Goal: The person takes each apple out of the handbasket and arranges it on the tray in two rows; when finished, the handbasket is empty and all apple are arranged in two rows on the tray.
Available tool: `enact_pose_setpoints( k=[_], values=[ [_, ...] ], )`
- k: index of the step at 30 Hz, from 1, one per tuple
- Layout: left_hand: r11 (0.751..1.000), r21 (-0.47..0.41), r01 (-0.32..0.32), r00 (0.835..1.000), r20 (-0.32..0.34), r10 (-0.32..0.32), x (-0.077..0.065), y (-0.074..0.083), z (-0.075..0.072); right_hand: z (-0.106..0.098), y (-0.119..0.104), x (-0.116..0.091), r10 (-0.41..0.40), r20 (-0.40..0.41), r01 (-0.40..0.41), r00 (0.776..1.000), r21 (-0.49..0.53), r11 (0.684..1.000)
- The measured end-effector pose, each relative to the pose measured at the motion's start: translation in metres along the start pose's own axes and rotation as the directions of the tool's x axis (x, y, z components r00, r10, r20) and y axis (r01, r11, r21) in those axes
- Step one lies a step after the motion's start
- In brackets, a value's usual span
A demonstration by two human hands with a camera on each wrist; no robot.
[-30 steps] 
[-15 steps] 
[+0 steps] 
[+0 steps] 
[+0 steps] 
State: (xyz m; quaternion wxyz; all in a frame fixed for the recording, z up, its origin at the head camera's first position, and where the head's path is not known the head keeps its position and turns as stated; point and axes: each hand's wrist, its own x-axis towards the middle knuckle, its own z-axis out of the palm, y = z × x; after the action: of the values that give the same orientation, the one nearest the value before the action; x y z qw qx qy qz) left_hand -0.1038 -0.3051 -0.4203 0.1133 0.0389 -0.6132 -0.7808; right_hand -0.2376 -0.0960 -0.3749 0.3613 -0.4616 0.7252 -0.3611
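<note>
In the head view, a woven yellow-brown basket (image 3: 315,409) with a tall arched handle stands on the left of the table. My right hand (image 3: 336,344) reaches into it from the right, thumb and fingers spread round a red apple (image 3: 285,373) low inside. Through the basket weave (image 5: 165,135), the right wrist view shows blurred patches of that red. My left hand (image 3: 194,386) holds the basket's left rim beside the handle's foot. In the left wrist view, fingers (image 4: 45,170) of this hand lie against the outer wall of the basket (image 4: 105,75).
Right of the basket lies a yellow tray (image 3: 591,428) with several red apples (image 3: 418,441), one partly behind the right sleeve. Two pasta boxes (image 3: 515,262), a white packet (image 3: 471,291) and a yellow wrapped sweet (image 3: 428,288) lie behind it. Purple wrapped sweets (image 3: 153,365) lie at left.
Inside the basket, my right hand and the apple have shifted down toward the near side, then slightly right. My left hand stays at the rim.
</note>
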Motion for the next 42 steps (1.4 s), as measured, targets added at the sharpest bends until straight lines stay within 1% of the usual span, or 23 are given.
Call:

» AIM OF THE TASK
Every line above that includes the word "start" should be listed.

» SOLUTION FOR THIS TASK
- The measured end-effector pose, each relative to the pose measured at the motion's start: translation in metres along the start pose's own axes and rotation as the directions of the tool's x axis (x, y, z components r00, r10, r20) and y axis (r01, r11, r21) in those axes
- Step one lies a step after the motion's start

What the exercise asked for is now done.